ACTION ITEM:
Search the material below for the word "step" and copy every line in which it occurs.

══════════

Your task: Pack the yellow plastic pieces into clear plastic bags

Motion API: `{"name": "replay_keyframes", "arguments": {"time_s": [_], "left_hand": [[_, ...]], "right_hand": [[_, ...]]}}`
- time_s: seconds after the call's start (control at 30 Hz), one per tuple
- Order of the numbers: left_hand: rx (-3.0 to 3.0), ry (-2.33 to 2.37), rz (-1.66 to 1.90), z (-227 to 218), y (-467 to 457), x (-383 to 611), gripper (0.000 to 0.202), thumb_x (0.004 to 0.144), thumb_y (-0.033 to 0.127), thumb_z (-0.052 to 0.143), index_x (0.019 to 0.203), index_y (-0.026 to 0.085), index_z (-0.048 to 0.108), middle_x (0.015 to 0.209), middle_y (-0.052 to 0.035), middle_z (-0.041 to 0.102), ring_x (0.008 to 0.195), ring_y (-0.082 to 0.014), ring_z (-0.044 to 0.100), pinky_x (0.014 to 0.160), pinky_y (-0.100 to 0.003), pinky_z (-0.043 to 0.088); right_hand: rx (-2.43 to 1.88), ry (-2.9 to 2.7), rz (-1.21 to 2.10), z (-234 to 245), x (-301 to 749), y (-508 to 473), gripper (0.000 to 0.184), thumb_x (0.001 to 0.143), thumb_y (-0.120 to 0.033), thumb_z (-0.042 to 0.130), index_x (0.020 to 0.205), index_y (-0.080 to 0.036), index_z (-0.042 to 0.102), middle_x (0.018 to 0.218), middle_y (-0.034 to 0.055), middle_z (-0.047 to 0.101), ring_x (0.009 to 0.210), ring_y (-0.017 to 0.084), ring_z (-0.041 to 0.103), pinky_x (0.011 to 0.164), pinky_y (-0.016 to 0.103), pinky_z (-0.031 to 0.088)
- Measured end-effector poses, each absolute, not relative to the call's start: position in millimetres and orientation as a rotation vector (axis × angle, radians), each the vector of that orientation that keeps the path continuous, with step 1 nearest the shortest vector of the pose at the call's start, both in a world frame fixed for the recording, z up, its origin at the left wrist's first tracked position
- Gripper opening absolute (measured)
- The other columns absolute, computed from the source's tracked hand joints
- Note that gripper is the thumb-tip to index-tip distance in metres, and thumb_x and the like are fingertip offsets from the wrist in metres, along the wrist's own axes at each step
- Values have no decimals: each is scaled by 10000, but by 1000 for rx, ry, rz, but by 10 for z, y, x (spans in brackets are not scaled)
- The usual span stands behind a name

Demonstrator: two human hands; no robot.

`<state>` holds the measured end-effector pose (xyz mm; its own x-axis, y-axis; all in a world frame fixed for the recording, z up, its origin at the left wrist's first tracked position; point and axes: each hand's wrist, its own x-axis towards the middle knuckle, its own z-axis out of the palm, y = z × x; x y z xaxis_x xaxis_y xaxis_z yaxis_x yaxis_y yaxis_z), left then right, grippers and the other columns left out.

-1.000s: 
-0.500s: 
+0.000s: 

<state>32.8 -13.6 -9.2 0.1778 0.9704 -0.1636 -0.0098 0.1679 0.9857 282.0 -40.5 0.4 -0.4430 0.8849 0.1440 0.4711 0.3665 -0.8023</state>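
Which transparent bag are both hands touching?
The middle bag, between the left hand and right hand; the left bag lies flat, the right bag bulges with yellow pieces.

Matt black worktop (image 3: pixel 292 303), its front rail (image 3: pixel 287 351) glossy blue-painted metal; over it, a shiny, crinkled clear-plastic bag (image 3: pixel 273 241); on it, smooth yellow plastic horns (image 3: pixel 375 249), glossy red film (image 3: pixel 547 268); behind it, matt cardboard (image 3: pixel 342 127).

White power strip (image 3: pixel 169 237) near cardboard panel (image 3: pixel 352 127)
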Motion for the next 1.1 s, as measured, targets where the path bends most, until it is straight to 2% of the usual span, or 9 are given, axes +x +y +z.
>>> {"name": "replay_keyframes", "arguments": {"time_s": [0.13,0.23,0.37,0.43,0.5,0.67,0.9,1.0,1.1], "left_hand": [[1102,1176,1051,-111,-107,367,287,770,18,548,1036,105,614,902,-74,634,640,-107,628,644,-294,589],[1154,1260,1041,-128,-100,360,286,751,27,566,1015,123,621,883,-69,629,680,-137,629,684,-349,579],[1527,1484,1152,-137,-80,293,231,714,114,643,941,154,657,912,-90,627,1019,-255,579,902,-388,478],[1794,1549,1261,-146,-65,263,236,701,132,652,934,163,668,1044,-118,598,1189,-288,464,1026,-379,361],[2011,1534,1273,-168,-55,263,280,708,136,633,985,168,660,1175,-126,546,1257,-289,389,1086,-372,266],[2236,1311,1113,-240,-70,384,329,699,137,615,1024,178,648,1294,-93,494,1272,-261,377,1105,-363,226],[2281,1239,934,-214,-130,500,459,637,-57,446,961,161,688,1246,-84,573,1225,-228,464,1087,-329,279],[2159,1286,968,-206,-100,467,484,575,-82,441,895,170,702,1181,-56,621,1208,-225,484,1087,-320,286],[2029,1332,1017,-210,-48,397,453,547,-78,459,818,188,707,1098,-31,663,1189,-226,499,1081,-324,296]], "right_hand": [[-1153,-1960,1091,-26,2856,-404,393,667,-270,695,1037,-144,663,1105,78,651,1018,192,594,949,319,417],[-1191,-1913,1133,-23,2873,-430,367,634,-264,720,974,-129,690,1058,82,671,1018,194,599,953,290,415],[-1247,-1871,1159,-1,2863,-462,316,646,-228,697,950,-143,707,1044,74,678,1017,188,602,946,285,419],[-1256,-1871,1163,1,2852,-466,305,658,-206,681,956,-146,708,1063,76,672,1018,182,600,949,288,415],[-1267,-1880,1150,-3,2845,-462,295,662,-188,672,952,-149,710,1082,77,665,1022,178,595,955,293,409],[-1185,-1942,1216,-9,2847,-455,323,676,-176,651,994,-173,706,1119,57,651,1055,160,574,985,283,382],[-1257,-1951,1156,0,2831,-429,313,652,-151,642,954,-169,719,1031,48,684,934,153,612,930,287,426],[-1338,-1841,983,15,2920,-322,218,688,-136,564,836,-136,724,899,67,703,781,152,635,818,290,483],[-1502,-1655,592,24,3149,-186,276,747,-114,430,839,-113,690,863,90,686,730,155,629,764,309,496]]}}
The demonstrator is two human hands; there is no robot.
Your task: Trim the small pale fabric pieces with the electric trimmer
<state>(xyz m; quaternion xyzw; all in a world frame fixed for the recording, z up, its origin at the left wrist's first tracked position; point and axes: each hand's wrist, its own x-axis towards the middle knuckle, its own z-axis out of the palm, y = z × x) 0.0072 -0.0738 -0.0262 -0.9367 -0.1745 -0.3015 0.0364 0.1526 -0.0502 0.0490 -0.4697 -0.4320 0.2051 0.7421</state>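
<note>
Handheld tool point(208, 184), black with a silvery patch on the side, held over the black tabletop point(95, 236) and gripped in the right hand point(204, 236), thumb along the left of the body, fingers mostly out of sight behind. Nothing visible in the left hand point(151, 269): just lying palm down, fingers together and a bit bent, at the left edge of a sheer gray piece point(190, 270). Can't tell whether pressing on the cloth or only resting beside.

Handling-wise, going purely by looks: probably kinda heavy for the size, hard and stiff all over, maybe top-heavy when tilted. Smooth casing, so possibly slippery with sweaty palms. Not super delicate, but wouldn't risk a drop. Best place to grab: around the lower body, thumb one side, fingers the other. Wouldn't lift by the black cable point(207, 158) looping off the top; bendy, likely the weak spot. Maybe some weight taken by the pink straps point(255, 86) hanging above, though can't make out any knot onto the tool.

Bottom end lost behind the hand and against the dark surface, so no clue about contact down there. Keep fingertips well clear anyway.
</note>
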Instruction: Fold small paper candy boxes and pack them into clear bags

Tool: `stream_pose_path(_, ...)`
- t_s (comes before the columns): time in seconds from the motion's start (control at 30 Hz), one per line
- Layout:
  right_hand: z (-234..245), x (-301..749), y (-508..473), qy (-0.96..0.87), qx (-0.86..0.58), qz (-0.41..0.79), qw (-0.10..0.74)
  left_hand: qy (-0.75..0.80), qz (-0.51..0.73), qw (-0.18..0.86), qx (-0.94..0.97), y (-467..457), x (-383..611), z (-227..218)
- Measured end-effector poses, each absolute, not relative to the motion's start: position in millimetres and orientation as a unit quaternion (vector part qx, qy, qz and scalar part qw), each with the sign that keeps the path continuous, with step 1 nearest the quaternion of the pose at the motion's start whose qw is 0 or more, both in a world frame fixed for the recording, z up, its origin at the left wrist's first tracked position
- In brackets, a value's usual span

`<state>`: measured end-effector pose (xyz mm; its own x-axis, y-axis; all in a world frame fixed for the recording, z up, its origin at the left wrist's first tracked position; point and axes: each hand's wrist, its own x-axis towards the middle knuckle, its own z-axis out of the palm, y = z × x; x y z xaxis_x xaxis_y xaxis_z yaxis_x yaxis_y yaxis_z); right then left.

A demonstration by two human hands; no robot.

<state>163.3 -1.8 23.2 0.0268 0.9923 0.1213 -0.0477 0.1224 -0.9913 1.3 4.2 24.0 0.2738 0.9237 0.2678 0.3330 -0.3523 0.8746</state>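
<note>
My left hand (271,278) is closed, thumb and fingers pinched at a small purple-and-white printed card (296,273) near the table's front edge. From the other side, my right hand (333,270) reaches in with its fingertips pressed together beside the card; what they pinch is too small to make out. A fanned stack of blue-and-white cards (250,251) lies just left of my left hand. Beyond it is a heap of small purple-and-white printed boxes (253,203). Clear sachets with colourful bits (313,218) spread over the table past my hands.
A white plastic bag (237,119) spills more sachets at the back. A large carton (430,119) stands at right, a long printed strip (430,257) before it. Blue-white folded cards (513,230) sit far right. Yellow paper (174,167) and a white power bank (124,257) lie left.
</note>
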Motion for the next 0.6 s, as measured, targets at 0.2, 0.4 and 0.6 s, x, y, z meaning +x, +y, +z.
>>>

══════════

TASK ANSWER:
- Measured end-effector poses, each absolute, not relative to the call's start: position in millimetres and orientation as a rotation vector (axis × angle, radians), each the vector of that orientation that keeps the path continuous, with step 1 nearest the shortest vector of the pose at the call's start, both in a world frame fixed for the recording, z up, its origin at the left wrist's first tracked position
- Note that gripper is the thumb-tip to index-tip distance in metres, and thumb_x and the like are fingertip offsets from the wrist in metres, along the wrist's own axes at each step
- Measured end-effector poses, each absolute, not relative to the motion's start: position in millimetres and orientation as a unit quaternion (vector part qx, qy, qz and scalar part qw), each with the sign that keeps the path continuous, with step 1 nearest the quaternion of the pose at the motion's start whose qw is 0 or more, both in a world frame fixed for the recording, z up, its origin at the left wrist's first tracked position

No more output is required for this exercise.